Putin e ainda mais Xi Jinping gostam de falar no que eles consideram ser o declínio do Ocidente. Para estes autocratas o futuro não está nas democracias liberais, mas nos regimes autoritários como os que vigoram na Rússia e na China.
Recordo-me de, alguns anos antes do 25 de Abril de 1974, uma importante figura do regime salazarista ter defendido, na minha frente, que a modernidade estava com os regimes como o que então entre nós vigorava. A democracia representativa, parlamentar, seria uma espécie de relíquia obsoleta do século XIX. As pretensões de modernidade dos líderes da China e da Rússia não andam longe daquela perspectiva salazarista.

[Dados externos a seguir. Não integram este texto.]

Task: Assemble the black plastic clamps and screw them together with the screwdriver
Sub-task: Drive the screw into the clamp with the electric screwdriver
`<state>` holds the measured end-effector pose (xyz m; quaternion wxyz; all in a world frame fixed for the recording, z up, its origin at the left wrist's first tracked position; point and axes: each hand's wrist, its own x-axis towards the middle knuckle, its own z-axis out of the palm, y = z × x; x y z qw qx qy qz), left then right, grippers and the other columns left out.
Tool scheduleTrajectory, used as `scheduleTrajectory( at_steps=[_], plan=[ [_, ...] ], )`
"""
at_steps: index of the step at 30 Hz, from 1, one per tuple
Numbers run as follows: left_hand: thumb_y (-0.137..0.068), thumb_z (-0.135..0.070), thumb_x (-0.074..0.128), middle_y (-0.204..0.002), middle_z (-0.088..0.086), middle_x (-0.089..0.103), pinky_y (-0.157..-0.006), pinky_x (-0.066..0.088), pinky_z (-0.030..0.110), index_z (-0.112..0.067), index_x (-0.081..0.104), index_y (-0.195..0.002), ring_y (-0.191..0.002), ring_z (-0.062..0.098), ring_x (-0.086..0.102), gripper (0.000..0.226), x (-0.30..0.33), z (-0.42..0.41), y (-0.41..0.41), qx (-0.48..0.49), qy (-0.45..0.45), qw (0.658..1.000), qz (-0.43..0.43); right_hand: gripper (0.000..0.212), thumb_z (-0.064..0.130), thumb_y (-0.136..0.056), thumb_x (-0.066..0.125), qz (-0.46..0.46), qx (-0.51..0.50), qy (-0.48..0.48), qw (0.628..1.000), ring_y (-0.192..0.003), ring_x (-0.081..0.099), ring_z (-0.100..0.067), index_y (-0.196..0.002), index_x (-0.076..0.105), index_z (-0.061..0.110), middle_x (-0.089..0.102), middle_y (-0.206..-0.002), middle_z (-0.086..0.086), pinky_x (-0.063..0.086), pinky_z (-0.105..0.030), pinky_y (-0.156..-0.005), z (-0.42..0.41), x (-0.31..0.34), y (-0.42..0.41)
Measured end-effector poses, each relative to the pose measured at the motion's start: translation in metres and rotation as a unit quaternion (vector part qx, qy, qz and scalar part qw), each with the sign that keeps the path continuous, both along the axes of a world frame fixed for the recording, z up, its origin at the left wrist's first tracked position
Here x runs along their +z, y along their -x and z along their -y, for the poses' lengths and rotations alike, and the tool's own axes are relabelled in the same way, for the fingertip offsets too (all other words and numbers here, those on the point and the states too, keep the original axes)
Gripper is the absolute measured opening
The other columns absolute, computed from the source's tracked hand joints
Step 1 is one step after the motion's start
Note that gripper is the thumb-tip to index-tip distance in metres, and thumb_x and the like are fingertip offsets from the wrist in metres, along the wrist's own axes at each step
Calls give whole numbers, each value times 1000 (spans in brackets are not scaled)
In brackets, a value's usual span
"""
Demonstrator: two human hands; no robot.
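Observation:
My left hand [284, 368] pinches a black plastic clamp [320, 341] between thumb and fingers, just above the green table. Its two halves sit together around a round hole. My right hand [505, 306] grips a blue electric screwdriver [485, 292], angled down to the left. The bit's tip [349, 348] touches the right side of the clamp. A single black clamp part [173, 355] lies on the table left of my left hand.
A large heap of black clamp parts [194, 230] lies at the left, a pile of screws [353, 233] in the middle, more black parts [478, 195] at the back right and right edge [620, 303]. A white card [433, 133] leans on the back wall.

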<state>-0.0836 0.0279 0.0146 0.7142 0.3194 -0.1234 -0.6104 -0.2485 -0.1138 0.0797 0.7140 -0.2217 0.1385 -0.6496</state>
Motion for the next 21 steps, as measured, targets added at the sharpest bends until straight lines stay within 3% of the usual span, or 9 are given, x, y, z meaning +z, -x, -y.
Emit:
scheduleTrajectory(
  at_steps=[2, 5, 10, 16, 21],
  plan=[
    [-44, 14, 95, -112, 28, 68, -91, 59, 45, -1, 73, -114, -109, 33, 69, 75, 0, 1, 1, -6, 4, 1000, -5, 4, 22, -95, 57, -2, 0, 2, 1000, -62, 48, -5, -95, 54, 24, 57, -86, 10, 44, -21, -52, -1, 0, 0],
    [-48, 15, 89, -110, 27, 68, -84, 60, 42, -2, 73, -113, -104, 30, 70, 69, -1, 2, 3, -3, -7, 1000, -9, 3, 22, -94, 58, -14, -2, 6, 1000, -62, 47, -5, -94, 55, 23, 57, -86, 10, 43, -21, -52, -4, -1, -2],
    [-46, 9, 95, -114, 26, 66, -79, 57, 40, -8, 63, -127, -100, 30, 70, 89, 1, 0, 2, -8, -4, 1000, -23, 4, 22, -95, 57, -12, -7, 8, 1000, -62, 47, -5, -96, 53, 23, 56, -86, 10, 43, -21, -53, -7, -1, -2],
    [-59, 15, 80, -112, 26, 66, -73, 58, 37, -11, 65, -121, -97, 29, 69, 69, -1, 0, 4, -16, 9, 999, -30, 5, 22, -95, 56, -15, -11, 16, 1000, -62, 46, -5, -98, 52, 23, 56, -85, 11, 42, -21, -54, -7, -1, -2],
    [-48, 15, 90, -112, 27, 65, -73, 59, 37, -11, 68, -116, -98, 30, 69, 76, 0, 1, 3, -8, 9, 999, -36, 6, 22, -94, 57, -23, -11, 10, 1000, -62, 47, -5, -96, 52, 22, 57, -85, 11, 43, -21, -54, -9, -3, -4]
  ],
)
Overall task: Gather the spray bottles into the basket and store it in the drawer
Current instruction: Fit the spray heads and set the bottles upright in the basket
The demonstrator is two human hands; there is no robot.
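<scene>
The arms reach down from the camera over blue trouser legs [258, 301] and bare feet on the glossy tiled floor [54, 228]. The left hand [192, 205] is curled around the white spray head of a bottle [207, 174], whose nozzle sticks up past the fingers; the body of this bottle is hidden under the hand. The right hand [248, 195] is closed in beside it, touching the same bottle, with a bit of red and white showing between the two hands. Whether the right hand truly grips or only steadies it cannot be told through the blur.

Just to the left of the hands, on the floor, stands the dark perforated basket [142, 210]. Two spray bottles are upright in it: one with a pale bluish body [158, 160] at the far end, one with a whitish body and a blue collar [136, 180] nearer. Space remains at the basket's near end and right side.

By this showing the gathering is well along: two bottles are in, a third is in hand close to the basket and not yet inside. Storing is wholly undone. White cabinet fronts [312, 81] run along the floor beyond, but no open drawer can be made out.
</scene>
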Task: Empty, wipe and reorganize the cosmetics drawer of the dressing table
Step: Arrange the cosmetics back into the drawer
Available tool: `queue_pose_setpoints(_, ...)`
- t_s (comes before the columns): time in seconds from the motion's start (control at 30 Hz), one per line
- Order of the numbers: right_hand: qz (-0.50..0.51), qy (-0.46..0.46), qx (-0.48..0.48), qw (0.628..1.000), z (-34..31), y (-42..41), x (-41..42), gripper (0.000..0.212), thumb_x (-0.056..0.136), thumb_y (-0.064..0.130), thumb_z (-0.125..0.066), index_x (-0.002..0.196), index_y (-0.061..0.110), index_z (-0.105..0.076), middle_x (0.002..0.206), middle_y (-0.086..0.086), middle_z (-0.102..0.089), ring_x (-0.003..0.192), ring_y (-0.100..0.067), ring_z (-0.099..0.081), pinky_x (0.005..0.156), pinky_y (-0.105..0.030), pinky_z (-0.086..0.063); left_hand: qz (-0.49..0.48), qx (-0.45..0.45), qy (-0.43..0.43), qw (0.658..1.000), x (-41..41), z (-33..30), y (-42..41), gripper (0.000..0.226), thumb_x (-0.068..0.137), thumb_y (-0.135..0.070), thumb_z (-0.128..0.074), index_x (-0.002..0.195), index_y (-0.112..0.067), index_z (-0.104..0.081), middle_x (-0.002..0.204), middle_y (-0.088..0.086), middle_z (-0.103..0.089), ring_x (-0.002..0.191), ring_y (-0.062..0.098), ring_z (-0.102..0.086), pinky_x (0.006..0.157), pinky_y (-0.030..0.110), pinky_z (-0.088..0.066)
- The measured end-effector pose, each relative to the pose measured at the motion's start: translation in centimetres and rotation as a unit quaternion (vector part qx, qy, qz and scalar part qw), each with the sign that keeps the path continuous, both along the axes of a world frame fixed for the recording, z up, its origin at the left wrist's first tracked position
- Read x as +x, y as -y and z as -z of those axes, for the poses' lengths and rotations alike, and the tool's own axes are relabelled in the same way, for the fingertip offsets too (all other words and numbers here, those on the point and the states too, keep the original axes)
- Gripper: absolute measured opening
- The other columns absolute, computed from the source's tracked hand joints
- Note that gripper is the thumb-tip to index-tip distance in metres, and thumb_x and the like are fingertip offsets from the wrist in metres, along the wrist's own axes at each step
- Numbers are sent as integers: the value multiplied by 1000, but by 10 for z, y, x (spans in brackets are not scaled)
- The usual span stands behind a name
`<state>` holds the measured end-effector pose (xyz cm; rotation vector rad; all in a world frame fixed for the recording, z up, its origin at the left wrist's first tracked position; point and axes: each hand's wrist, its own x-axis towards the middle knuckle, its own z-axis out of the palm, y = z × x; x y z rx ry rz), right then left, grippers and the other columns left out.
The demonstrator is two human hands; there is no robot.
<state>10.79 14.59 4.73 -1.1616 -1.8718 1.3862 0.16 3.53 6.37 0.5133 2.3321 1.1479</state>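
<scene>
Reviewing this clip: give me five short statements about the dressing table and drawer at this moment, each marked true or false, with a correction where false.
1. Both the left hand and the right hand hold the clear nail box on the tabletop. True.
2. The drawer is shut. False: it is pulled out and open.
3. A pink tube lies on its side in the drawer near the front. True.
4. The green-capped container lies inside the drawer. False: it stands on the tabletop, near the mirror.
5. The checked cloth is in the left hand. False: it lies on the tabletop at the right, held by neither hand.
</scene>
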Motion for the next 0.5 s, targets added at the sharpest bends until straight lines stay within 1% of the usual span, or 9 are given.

Entre as duas guerras mundiais as democracias liberais sofreram rudes golpes. Os totalitarismos nazi e comunista, bem como o autoritarismo fascista, pareciam dominar o horizonte político europeu. A segunda guerra mundial ditaria o fim do nazismo e do fascismo. E o comunismo soviético colapsou 45 anos depois. As democracias liberais regressaram em força.
Na primeira década do séc. XXI essas democracias multiplicaram-se no mundo. Depois, inverteram esse progresso, dando lugar a um surto de regimes autoritários, pouco amigos das liberdades.
Agora, a invasão da Ucrânia teve da parte das democracias uma enérgica resposta, que Putin manifestamente não esperava. Mas com o passar do tempo será que as opiniões públicas das democracias irão manter-se firmes, apesar dos sacrifícios que a guerra e também as sanções implicam?
Se não houvesse liberdade de opinião nas democracias seria mais fácil calar eventuais queixas e protestos. É o que Putin faz na Rússia, mas o valor da liberdade não é felizmente negociável na Europa ocidental.
Recorde-se o exemplo de Churchill e dos britânicos. Nos primeiros anos da II Guerra Mundial, Londres e muitas outras cidades do Reino Unido foram quase diariamente alvos de ataques aéreos alemães. Mas a Câmara dos Comuns não suspendeu o seu funcionamento, nem a liberdade de expressão foi atingida na Grã-Bretanha.
Esperemos que a Europa se mantenha firme face aos autocratas. Na próxima coluna abordarei a frequente acusação de as democracias liberais serem, em regra, países capitalistas – e o capitalismo ser visto por muitos como uma espécie de encarnação do Mal.